Por exemplo, a parte terrestre da Rota criará um novo dinamismo não só para os países que estarão por ela diretamente conectados, como os da Ásia Central e da Europa, isto é, cerca de 18. Ela impulsionará também o oeste chinês, criando novos polos de desenvolvimentos em províncias como Shaanxi (terra dos guerreiros e cavalos de terracota), Gansu, Qinghai e as regiões autônomas de Mongólia Interior, Ningxia e Xingjiang. E isto, claro, contribuirá decisivamente para o fortalecimento da China como um todo.
No caso da Rota marítima, uma extensão por água dos mesmos propósitos, sua abrangência poderá ser ainda maior, criando assim novas interconectividades entre a China e os países banhados pelo Índico e o Pacífico. Nesse sentido, uma nova perspectiva se abre para Macau, território culturalmente legitimado para uma conexão mais intensa com todo espaço lusófono, predominantemente arraigado no Atlântico.
Do ponto de vista econômico e geopolítico, a nova Rota abre uma oportunidade prática para que a China possa demonstrar ao mundo, e em especial aos países do seu entorno, que a sua atuação como grande potência não significará uma ameaça, mas sim uma oportunidade para um desenvolvimento conjunto, pacífico, harmonioso e amplamente favorável para todos. A criação do Banco Asiático de Investimento em Infraestrutura, assim como a intensificação das comunicações e das ligações terrestres, marítimas e aéreas ou mesmo a ampliação do comércio e dos intercâmbios culturais e acadêmicos são aspectos decorrentes dessa decisão estratégica.
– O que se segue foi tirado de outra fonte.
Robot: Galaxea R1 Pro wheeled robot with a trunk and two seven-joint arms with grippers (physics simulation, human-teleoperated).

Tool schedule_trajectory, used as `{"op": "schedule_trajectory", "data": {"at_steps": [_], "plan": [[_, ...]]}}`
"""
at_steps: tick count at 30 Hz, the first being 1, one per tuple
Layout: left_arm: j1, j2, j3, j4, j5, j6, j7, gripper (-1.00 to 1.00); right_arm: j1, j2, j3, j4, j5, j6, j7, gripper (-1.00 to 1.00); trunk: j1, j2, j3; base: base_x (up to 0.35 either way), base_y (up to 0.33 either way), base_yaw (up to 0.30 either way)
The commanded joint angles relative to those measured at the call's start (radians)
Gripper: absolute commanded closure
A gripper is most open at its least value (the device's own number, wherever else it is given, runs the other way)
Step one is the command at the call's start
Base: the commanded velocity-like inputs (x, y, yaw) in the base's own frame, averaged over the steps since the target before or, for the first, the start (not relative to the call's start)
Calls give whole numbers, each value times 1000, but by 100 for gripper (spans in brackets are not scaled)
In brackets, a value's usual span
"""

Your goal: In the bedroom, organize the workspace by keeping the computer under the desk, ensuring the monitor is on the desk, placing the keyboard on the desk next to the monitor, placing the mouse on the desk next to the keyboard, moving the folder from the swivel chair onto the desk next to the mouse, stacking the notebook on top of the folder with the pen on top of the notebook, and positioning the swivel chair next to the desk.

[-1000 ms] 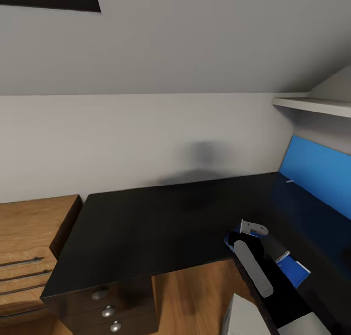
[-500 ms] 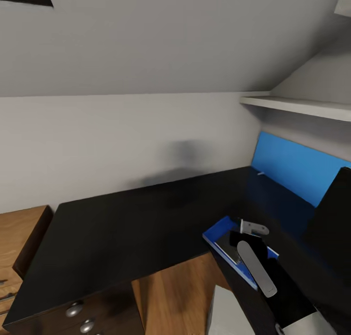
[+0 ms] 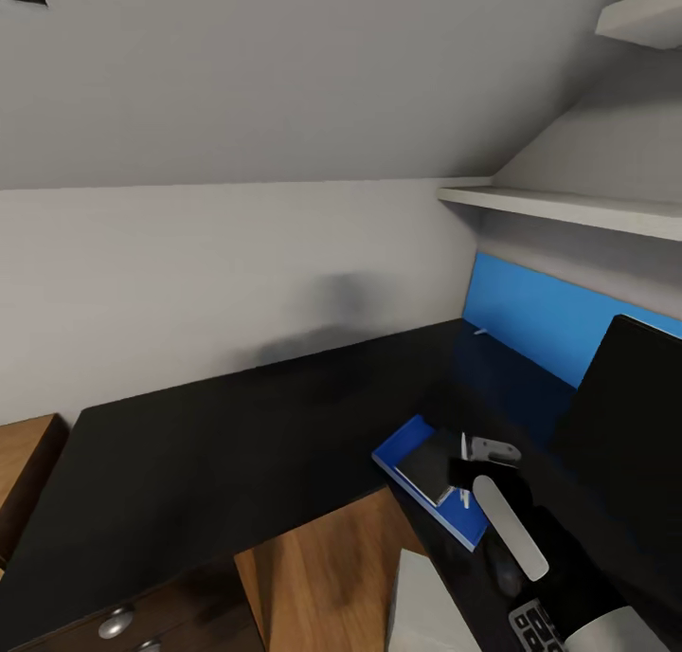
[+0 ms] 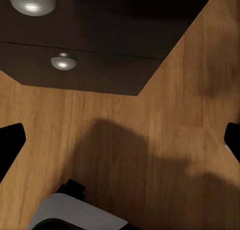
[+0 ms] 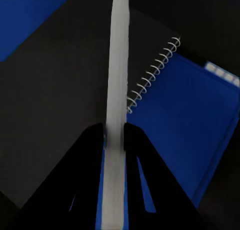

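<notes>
The blue folder lies on the black desk near its inner corner, with the dark grey notebook on top. My right gripper hovers just above them, shut on the white pen. In the right wrist view the pen points out over the spiral-bound notebook and the folder. The monitor stands on the desk at the right. A corner of the keyboard and the dark mouse sit beside my arm. The grey computer is below the desk. My left gripper is open over the wood floor.
A black drawer unit with silver knobs stands under the desk's left end. A blue panel lines the wall behind the desk, with white shelves above it under the sloped ceiling.
The head camera has swung right, so the desk slid left in view and the monitor, keyboard and mouse came in. My right gripper still holds the pen over the notebook.
</notes>
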Motion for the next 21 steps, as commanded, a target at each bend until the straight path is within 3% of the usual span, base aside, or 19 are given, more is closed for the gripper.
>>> {"op": "schedule_trajectory", "data": {"at_steps": [1,5,13,18,21], "plan": [[-1,1,-3,-2,10,-7,3,-100,-1,-4,3,0,-4,-1,14,100,0,-1,-1,0,0,-12],[-1,1,-3,-2,10,-7,2,-100,-1,-6,6,1,55,-4,77,100,0,-1,-1,0,0,-4],[-1,1,-3,-2,10,-7,2,-100,-1,-6,8,-5,77,-6,108,100,0,-1,-1,0,0,0],[-1,1,-3,-2,10,-7,2,-100,-1,-11,9,-2,87,-29,174,100,0,-1,-1,0,0,0],[-1,1,-3,-2,11,-7,2,-100,-1,-17,8,1,119,-42,221,100,0,-1,-1,0,0,0]]}}
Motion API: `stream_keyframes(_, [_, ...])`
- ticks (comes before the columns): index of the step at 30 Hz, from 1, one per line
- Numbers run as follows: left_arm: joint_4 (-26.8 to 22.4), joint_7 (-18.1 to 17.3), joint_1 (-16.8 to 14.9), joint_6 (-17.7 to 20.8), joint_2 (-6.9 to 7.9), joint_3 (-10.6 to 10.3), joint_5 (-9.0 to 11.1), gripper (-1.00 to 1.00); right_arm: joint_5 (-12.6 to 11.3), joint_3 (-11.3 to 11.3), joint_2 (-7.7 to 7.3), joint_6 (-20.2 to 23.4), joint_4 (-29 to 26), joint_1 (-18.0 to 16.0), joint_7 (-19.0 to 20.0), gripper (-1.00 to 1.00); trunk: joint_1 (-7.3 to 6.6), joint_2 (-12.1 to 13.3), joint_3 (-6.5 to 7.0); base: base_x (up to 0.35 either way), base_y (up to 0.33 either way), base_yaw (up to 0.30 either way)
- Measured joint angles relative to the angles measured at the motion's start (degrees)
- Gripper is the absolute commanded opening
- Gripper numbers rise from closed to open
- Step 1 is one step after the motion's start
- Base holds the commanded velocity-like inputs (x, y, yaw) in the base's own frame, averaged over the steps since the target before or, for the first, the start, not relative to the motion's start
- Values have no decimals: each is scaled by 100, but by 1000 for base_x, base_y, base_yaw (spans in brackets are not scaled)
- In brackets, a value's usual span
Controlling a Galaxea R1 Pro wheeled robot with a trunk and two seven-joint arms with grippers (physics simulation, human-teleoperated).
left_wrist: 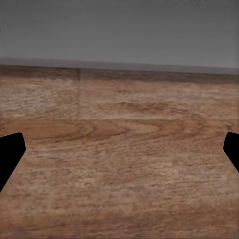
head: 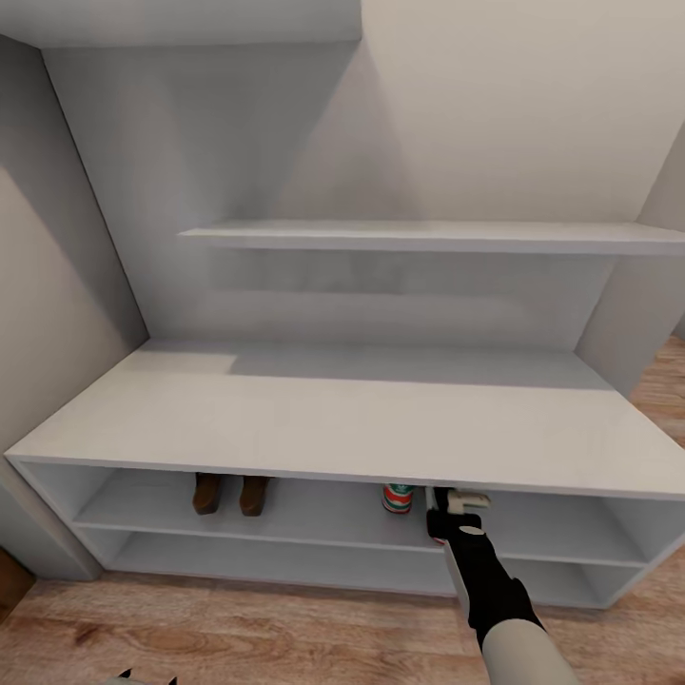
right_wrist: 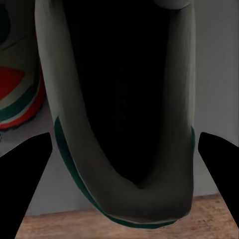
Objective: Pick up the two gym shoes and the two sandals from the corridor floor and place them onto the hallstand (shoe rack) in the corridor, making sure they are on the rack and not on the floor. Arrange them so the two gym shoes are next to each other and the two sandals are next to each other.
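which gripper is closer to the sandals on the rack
Right. The right gripper reaches the same upper shelf as the sandals, off to their right; the left gripper hangs over bare floor.

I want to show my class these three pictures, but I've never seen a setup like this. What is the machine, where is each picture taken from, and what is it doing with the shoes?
These are simulator renders of a wheeled robot with two arms. The large picture comes from its head camera, looking down at a pale hallstand. On the upper open shelf stand two brown sandals side by side and one gym shoe, heel outward. The right gripper reaches in beside it with a second gym shoe, seen close up by that arm's wrist camera; its fingers sit wide either side, so a grip is unclear. The left gripper, in its wrist camera, is open above bare wood floor.
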Motion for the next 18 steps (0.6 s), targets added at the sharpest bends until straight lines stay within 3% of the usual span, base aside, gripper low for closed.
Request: stream_keyframes(18, [1, 0, -1, 0, 0, -2, 0, 100, -10, 2, 0, 5, -1, 0, -1, -100, 1, 0, 0, 15, 0, 0])
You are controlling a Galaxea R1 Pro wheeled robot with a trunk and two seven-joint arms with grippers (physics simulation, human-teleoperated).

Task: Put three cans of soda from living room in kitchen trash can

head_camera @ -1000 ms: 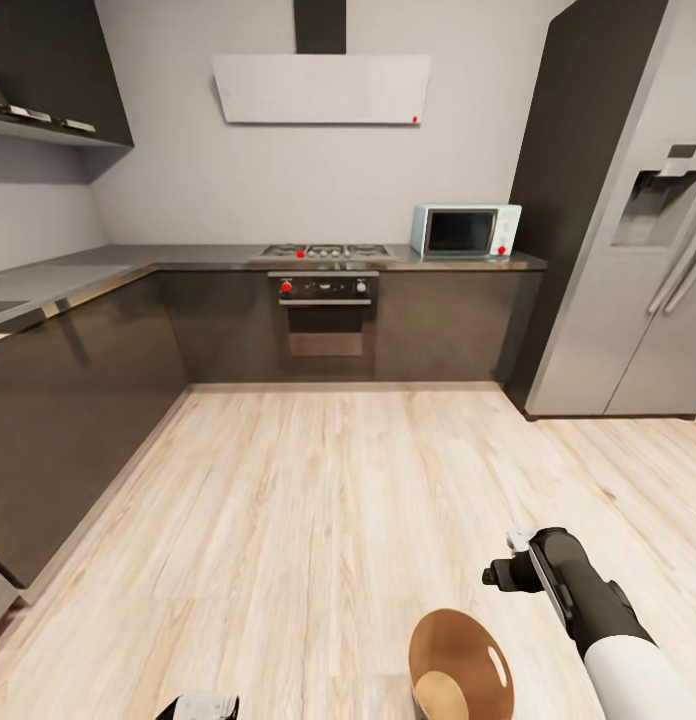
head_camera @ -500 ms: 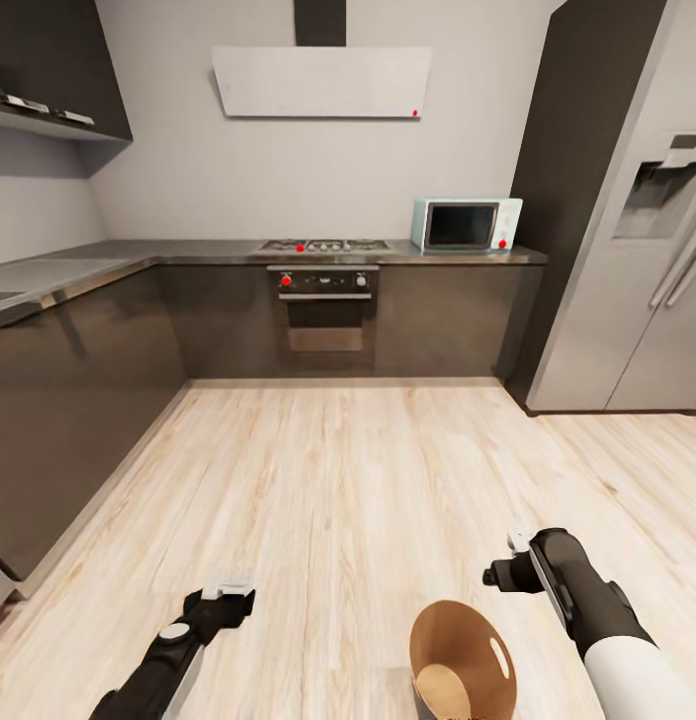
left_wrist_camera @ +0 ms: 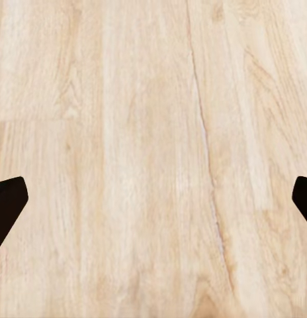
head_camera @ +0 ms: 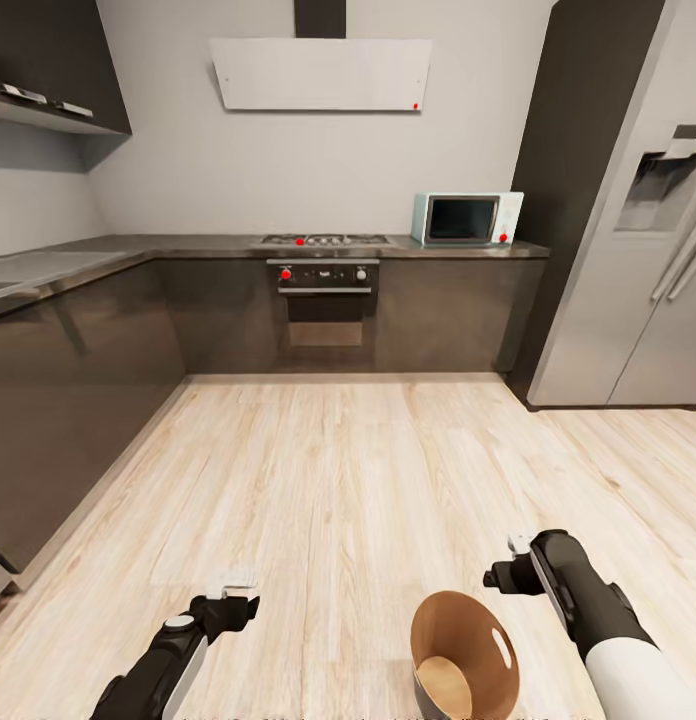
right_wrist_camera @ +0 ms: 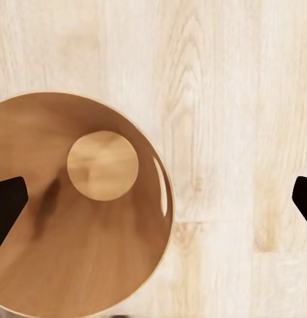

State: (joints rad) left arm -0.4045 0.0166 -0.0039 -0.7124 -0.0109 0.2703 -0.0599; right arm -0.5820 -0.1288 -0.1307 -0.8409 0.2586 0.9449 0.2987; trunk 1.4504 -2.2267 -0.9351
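In the kitchen, on the pale wood floor [head_camera: 368,470], the task looks barely begun or between trips: the bin's tan inside shows a bare bottom, and no soda can lies in it or in either pincer, so as far as these views show all three cans are left to fetch. Going left to right, the dark grey cabinets [head_camera: 78,400] run along the left wall under a grey counter, and low in the head view the left gripper [head_camera: 236,606] hangs over bare planks; the left wrist view shows its two dark fingertips [left_wrist_camera: 8,205] spread wide with only floor between them, so it is released and empty. Straight ahead stand the built-in oven [head_camera: 323,310] with the hob on top and a white hood above, then the small microwave [head_camera: 466,219] on the counter. Nearer, at the robot's front, sits the tash can [head_camera: 464,655], upright and lidless. Just beside and above its rim the right gripper [head_camera: 500,575] hovers, its fingers likewise spread wide and grasping nothing in the right wrist view, which looks down into the bin [right_wrist_camera: 81,205]. At far right rises the steel fridge [head_camera: 638,280]. The floor between robot and cabinets is open; nothing blocks a turn away.
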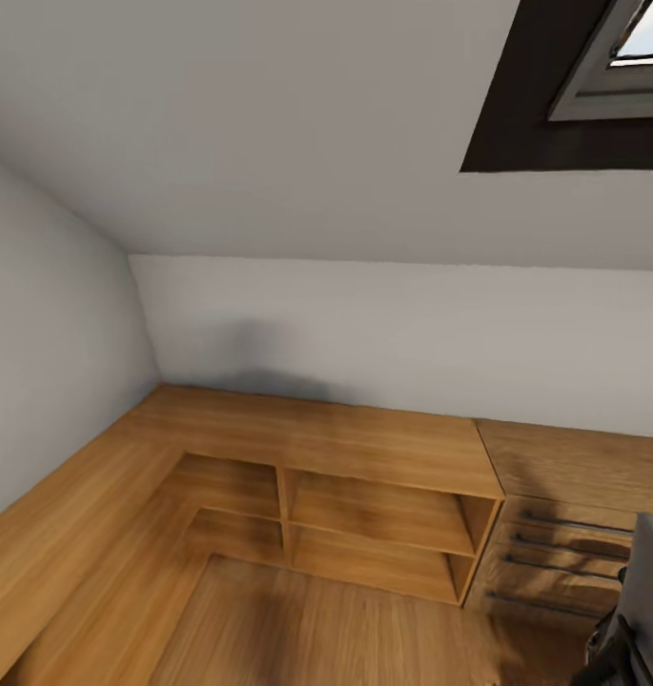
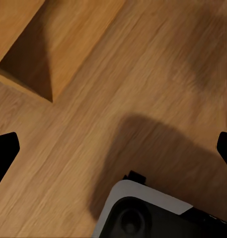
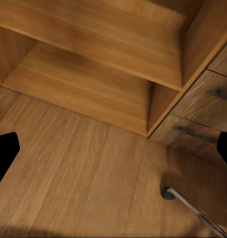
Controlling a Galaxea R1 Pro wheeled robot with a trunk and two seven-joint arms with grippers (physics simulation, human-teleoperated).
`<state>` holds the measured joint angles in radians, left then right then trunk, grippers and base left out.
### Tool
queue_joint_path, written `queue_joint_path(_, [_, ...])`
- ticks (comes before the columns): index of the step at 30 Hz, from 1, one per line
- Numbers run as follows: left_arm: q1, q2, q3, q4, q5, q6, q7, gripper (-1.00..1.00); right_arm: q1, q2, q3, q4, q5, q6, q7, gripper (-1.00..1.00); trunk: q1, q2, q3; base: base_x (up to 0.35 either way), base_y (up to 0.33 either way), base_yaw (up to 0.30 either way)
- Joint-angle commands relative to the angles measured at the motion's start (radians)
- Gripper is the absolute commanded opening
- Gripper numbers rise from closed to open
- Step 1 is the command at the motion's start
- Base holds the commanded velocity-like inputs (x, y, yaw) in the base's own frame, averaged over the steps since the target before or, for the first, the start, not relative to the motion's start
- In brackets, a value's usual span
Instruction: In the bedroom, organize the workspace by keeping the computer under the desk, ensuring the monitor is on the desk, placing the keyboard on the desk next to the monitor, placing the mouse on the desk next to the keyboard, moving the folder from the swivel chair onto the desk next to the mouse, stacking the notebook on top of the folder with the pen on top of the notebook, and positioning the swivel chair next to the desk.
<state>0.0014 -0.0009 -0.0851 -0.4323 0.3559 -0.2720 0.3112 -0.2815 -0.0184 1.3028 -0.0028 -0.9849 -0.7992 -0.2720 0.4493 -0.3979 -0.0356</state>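
Note:
A grey panel with dark parts below it, which looks like the swivel chair [image 1: 652, 572], pokes in at the lower right edge of the head view. A chrome leg ending in a dark caster [image 3: 168, 192] lies on the wooden floor in the right wrist view, just ahead of my right gripper [image 3: 113, 151], which is open and holds nothing. My left gripper [image 2: 113, 148] is also open and empty, hanging over bare wooden floor beside my own white and black base [image 2: 138, 213]. The desk, computer, monitor, keyboard, mouse, folder, notebook and pen are out of view.
A low wooden shelf unit [image 1: 374, 519] with open compartments runs along the white wall and wraps round the left corner. A wooden drawer chest [image 1: 555, 553] with metal handles adjoins it at the right. A skylight [image 1: 602, 67] sits in the sloped ceiling.

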Motion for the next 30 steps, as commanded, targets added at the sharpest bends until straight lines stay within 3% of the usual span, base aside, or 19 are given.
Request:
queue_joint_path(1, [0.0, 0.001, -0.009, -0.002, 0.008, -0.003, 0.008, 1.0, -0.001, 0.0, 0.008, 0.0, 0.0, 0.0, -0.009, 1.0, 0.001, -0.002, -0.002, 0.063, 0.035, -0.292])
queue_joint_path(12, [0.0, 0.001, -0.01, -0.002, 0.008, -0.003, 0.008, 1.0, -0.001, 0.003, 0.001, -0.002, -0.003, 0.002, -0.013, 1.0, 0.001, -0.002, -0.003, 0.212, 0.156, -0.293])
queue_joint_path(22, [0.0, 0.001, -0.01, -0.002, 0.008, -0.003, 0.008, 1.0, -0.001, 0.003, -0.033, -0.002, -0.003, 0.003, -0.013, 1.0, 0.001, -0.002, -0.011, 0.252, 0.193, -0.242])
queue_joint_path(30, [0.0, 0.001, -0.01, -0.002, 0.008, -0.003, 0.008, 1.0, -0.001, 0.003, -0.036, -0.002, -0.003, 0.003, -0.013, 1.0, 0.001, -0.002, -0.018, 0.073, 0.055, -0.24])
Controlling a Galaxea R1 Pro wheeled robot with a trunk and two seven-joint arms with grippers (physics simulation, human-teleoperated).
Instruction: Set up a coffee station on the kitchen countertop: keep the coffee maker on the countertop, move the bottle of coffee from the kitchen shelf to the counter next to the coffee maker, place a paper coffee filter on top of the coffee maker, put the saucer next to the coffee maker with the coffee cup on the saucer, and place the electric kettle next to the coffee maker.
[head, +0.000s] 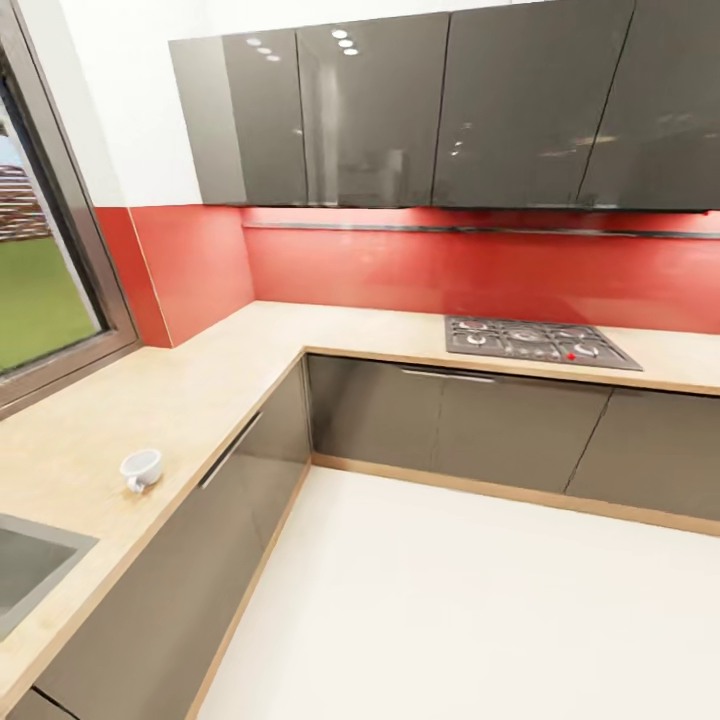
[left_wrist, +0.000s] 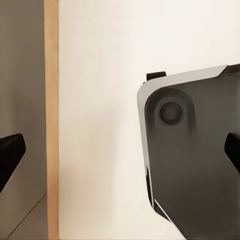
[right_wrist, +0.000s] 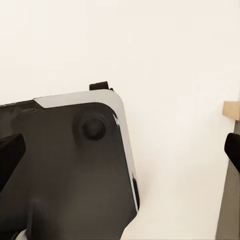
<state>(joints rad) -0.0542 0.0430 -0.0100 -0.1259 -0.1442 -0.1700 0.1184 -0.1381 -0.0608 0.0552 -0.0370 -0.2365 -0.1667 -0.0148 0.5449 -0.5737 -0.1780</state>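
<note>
Head view: coffee cup (head: 141, 467) is seen on the countertop (head: 200, 390) near the sink (head: 30, 570) — well away from both spread, empty grippers; base may clip cabinets.

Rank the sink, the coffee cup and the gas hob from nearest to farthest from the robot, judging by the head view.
1. Sink: lower left corner, set into the left run of the countertop.
2. Coffee cup: just beyond the sink on the same left run, near its front edge.
3. Gas hob: farthest, on the back run to the right, below the red wall.
</note>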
Sob uma perspectiva mais profunda e duradoura, a Rota da Seda Marítima do Século 21 tende a servir também como base para uma integração mais harmoniosa de Estados e nações, fortalecendo as amizades e abrindo novas oportunidades para uma convivência mais feliz e pacífica entre povos e manifestações culturais muito diversas. Aliás, isso está em consonância com uma visão profunda da cultura tradicional chinesa amplamente enraizada por toda a Ásia, de que somente com a harmonia se pode alcançar um ambiente pacífico duradouro, condição essencial para uma prosperidade material e espiritual de qualquer nação. Oxalá.
*José Medeiros da Silva é doutor em Ciência Política pela Universidade de São Paulo, professor na Universidade de Estudos Internacionais de Zhejiang, em Hangzhou, e pesquisador convidado do Instituto Internacional de Macau.